Copy word for word the lines from the start of the records through the line that contains "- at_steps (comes", both included.

::: ENTRIES SUPPLIED :::

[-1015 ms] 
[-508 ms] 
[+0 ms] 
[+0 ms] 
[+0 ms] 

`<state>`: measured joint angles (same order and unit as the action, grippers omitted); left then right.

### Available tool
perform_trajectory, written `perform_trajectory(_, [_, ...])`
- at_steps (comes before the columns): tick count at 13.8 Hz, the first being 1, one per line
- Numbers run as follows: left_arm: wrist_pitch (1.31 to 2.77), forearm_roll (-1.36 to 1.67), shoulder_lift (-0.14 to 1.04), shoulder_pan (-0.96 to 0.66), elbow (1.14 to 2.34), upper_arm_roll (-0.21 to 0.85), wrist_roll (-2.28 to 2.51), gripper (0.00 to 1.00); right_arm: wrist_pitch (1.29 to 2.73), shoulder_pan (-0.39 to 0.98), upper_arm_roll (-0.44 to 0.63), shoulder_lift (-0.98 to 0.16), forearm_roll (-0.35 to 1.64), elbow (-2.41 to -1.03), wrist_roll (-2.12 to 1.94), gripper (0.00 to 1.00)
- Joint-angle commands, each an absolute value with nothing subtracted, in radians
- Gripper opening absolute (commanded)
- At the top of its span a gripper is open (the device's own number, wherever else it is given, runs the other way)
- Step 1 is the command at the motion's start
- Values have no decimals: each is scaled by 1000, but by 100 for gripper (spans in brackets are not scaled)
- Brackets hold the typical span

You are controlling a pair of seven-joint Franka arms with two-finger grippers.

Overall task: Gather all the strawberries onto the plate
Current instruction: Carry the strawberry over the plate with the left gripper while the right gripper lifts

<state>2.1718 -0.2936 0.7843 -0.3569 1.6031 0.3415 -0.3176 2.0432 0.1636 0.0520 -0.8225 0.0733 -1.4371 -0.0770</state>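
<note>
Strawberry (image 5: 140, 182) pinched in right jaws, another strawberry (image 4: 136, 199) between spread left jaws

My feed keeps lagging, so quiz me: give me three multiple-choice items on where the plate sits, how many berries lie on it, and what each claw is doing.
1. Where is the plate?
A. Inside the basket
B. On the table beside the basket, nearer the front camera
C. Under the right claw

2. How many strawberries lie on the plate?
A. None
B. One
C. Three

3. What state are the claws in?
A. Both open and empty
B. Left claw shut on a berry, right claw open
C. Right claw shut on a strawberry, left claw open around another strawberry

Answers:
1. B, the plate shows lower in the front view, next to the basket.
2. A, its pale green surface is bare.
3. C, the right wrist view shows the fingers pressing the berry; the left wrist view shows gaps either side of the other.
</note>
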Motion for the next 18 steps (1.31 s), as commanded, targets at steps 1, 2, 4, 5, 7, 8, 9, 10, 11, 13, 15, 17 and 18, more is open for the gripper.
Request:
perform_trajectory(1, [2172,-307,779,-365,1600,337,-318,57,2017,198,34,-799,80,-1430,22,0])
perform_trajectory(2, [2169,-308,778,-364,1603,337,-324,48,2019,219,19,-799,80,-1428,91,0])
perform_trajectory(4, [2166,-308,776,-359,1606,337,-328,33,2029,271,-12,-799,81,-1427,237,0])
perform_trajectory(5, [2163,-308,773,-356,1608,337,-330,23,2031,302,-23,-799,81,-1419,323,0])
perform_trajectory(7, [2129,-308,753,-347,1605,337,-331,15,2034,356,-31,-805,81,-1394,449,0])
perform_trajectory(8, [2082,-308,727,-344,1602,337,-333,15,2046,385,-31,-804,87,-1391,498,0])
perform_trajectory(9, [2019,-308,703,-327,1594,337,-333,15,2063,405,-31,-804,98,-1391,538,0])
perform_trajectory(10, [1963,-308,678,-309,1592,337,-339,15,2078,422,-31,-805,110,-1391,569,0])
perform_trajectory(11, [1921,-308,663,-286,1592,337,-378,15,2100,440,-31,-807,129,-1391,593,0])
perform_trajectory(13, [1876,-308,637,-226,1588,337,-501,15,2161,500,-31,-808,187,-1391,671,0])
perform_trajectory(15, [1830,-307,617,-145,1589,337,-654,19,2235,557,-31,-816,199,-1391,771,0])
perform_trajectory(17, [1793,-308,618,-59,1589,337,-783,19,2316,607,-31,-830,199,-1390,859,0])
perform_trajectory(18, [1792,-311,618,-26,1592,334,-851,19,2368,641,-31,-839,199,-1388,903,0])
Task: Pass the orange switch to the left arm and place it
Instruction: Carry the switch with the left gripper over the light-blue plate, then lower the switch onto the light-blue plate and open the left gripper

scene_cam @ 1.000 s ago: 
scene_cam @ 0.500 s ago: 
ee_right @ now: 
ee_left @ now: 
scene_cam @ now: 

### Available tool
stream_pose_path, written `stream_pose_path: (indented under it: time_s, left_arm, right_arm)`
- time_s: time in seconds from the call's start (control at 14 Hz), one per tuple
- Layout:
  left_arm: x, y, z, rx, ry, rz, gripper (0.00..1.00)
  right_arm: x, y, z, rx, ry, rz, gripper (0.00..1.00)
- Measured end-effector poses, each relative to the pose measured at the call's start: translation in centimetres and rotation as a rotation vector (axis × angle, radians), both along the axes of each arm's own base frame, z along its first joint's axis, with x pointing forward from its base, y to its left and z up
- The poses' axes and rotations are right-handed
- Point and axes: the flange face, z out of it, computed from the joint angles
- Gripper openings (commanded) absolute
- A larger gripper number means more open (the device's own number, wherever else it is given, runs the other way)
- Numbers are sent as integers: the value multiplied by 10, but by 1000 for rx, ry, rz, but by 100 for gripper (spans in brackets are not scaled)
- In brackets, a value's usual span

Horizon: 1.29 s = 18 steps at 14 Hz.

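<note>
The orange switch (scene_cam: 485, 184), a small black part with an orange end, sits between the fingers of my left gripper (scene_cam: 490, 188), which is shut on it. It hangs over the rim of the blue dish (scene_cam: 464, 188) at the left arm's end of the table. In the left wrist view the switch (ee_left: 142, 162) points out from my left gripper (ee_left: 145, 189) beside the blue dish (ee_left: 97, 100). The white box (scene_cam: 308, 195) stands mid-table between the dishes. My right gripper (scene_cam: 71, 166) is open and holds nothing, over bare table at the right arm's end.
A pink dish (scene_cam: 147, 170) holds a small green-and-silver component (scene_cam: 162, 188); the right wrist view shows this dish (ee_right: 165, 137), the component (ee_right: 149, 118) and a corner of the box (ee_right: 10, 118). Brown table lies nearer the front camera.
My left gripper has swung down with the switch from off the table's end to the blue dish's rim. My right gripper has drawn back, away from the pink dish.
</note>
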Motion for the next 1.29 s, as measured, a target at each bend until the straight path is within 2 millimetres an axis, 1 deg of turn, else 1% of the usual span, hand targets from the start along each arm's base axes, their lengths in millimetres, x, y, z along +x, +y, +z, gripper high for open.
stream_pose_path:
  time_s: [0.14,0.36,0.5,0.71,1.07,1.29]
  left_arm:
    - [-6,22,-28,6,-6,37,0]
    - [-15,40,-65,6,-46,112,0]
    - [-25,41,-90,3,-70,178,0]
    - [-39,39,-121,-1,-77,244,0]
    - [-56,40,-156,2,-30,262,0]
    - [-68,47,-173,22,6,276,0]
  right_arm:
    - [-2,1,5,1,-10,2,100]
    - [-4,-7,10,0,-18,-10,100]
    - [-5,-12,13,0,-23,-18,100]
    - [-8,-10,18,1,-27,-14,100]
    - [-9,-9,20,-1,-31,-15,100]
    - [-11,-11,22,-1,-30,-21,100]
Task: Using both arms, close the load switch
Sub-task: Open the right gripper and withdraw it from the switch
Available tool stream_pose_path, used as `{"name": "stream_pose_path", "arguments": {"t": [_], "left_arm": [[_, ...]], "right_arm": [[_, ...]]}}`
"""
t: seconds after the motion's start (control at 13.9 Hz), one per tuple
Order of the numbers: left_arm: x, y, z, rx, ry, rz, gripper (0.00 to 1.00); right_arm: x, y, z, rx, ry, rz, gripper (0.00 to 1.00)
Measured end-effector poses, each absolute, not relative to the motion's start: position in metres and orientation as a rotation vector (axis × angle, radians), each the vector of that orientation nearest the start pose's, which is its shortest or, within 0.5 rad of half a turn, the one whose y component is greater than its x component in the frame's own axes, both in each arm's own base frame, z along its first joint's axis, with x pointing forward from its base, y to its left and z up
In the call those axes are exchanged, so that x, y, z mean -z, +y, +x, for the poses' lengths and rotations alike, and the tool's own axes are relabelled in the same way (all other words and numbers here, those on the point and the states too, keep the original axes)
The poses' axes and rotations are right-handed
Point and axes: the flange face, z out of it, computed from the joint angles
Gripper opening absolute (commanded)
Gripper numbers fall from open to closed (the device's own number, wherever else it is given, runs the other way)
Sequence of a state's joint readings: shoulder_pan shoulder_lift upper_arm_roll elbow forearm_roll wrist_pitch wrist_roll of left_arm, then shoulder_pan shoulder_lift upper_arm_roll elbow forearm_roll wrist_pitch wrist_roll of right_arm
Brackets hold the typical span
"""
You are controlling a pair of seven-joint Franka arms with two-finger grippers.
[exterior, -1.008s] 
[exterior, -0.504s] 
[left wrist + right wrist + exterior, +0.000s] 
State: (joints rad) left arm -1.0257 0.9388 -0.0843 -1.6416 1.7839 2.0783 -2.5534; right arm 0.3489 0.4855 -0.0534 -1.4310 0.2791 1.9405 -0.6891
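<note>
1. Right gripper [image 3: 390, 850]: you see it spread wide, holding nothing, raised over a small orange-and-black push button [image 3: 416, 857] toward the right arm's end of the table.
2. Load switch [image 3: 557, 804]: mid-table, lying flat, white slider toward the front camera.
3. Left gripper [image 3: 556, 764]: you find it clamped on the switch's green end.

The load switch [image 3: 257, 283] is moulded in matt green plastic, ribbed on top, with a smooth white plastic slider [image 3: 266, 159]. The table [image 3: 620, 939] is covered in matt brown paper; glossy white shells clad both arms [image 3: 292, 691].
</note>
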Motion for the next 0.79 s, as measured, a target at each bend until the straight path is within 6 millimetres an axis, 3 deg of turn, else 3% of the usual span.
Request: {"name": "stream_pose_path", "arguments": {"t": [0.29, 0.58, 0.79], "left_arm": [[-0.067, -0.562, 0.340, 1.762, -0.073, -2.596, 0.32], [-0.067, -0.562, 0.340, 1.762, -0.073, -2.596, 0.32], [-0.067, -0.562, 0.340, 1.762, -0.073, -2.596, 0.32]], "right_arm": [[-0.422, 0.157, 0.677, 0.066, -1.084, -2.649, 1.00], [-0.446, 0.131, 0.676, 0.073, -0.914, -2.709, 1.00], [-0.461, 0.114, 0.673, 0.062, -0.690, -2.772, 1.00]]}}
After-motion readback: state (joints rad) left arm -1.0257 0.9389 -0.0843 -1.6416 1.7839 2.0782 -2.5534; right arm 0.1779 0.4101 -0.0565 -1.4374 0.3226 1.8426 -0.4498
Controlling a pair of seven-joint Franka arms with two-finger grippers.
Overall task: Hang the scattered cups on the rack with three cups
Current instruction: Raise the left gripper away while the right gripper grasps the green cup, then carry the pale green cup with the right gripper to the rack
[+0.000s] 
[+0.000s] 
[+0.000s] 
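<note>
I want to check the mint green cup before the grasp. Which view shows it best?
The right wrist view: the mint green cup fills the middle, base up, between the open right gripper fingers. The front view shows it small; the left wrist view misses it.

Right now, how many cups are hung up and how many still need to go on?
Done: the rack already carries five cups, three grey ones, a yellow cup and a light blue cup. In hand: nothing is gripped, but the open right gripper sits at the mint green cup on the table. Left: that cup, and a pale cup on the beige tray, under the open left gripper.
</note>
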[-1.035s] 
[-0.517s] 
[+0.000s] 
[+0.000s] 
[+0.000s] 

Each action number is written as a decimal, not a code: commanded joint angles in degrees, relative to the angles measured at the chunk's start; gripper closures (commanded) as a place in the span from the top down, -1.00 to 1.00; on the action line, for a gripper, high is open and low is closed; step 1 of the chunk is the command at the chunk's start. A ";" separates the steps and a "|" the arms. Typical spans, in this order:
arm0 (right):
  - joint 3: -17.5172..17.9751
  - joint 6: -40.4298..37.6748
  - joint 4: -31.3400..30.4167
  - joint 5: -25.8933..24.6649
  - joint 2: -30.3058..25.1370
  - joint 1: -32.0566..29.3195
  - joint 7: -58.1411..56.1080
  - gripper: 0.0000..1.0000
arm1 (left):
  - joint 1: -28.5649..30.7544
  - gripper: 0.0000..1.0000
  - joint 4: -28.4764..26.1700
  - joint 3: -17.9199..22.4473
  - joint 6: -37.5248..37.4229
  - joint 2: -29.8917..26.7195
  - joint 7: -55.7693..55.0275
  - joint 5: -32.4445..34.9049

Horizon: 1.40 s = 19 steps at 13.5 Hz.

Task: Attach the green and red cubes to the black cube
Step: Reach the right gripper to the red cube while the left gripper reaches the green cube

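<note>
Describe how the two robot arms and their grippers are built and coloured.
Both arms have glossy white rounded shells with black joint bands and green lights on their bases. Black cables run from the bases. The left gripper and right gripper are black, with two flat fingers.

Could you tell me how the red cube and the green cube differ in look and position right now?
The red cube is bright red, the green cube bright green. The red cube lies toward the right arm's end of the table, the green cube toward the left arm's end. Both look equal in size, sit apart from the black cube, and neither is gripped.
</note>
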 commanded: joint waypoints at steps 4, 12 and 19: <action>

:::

■ WRITTEN REPLY ■
[-1015 ms] 
[-508 ms] 
[+0 ms] 
[+0 ms] 
[+0 ms] 

`<state>`: measured joint angles (same order and unit as the action, grippers omitted); left then right.

### Available tool
perform_trajectory, written `perform_trajectory(_, [_, ...])`
- at_steps (comes before the columns): tick count at 13.8 Hz, the first being 1, one per line

Here the answer is complete.